• **Your assignment**
Repeat every entry below exactly as given.

• **The records**
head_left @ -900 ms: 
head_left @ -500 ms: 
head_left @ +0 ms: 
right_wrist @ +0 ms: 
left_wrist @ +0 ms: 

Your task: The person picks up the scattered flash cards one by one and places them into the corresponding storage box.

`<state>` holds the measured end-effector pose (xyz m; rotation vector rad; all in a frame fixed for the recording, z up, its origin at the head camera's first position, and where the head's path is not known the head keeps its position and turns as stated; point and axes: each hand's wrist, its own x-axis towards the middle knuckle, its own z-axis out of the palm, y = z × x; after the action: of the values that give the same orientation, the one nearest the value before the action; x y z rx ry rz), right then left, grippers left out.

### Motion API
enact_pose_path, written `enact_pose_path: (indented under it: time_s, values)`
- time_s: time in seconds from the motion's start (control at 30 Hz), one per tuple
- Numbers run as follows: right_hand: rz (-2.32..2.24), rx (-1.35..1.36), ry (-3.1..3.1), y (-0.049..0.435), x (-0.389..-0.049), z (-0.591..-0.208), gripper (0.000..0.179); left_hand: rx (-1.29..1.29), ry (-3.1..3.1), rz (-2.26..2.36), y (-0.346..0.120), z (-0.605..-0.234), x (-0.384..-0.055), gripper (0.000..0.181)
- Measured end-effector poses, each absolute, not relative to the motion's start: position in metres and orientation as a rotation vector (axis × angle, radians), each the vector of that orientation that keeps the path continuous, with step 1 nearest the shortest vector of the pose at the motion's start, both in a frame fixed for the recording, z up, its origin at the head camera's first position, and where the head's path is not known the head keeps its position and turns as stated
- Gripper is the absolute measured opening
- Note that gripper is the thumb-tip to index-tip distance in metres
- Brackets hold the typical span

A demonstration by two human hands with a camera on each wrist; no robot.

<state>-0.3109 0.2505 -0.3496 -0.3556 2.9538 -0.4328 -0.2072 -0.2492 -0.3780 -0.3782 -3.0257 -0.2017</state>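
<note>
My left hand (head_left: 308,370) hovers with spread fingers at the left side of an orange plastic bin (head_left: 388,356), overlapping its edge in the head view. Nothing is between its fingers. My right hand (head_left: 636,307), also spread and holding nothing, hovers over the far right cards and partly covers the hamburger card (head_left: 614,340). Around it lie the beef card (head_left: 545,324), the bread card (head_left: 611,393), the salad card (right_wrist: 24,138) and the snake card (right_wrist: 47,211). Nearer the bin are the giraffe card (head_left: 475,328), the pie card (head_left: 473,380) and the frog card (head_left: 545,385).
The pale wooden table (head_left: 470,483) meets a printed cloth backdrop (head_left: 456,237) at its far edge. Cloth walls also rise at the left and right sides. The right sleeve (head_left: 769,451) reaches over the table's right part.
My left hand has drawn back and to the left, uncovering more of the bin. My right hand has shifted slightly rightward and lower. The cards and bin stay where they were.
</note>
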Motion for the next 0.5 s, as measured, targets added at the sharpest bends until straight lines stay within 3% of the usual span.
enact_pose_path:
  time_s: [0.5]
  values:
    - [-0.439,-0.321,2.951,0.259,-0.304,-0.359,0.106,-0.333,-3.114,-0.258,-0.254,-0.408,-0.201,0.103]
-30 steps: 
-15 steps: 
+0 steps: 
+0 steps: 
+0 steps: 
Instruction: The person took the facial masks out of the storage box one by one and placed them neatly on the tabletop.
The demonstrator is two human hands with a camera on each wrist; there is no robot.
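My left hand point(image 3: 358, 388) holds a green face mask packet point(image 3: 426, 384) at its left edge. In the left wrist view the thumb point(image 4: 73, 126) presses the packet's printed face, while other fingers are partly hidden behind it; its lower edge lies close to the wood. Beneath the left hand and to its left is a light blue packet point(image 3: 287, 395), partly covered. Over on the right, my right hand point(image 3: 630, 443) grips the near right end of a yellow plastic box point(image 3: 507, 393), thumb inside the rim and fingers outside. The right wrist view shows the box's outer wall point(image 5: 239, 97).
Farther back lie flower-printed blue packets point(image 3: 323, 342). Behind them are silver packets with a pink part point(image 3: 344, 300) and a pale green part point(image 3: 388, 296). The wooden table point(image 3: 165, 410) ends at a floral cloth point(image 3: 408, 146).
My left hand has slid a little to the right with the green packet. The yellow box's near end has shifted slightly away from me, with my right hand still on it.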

• **Response**
head_left @ -900 ms: 
head_left @ -500 ms: 
head_left @ +0 ms: 
right_wrist @ +0 ms: 
left_wrist @ +0 ms: 

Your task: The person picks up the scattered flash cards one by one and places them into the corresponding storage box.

`<state>` holds the measured end-effector pose (xyz m; rotation vector rad; all in a frame fixed for the recording, z up, its origin at the head camera's first position, and where the head's path is not known the head keeps its position and turns as stated; point and axes: each hand's wrist, its own x-axis towards the middle knuckle, its own z-axis out of the palm, y = z × x; after the action: of the values that give the same orientation, the one nearest the value before the action; x y z rx ry rz), right then left, grippers left out.

### Motion API
enact_pose_path, written `enact_pose_path: (indented under it: time_s, values)`
- time_s: time in seconds from the motion's start (control at 30 Hz), one per tuple
- Numbers run as follows: right_hand: rz (-2.32..2.24), rx (-1.35..1.36), ry (-3.1..3.1), y (-0.049..0.435), x (-0.389..-0.049), z (-0.591..-0.208), gripper (0.000..0.179); left_hand: rx (-1.29..1.29), ry (-3.1..3.1), rz (-2.26..2.36), y (-0.346..0.120), z (-0.605..-0.234), x (-0.384..-0.055), gripper (0.000..0.181)
- Measured end-effector poses, each absolute, not relative to the motion's start: position in metres and orientation as a rotation vector (axis × angle, radians), each the vector of that orientation that keeps the path continuous, with step 1 nearest the shortest vector of the pose at the motion's start, both in a frame fixed for the recording, z up, its origin at the head camera's first position, and where the head's path is not known the head keeps its position and turns as stated
- Gripper is the absolute measured opening
- Note that gripper is the thumb-tip to index-tip distance in metres
- Brackets hold the typical span

A demonstration by two human hands with a camera on each wrist; no robot.

<state>-0.3109 0.2505 -0.3496 -0.3556 2.9538 -0.4328 -0.2072 -0.2492 -0.3780 -0.3782 -3.0257 -0.2017</state>
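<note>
My left hand (head_left: 308,370) hovers with spread fingers at the left side of an orange plastic bin (head_left: 388,356), overlapping its edge in the head view. Nothing is between its fingers. My right hand (head_left: 636,307), also spread and holding nothing, hovers over the far right cards and partly covers the hamburger card (head_left: 614,340). Around it lie the beef card (head_left: 545,324), the bread card (head_left: 611,393), the salad card (right_wrist: 24,138) and the snake card (right_wrist: 47,211). Nearer the bin are the giraffe card (head_left: 475,328), the pie card (head_left: 473,380) and the frog card (head_left: 545,385).
The pale wooden table (head_left: 470,483) meets a printed cloth backdrop (head_left: 456,237) at its far edge. Cloth walls also rise at the left and right sides. The right sleeve (head_left: 769,451) reaches over the table's right part.
My left hand has drawn back and to the left, uncovering more of the bin. My right hand has shifted slightly rightward and lower. The cards and bin stay where they were.
</note>
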Motion for the next 0.5 s, as measured, targets added at the sharpest bends until straight lines stay within 3% of the usual span.
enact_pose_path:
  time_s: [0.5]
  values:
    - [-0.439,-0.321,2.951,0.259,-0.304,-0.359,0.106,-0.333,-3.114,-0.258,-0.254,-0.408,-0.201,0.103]
-30 steps: 
-15 steps: 
+0 steps: 
+0 steps: 
+0 steps: 
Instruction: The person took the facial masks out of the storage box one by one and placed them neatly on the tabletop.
The demonstrator is two human hands with a camera on each wrist; there is no robot.
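My left hand point(image 3: 358, 388) holds a green face mask packet point(image 3: 426, 384) at its left edge. In the left wrist view the thumb point(image 4: 73, 126) presses the packet's printed face, while other fingers are partly hidden behind it; its lower edge lies close to the wood. Beneath the left hand and to its left is a light blue packet point(image 3: 287, 395), partly covered. Over on the right, my right hand point(image 3: 630, 443) grips the near right end of a yellow plastic box point(image 3: 507, 393), thumb inside the rim and fingers outside. The right wrist view shows the box's outer wall point(image 5: 239, 97).
Farther back lie flower-printed blue packets point(image 3: 323, 342). Behind them are silver packets with a pink part point(image 3: 344, 300) and a pale green part point(image 3: 388, 296). The wooden table point(image 3: 165, 410) ends at a floral cloth point(image 3: 408, 146).
My left hand has slid a little to the right with the green packet. The yellow box's near end has shifted slightly away from me, with my right hand still on it.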

That completes the exercise.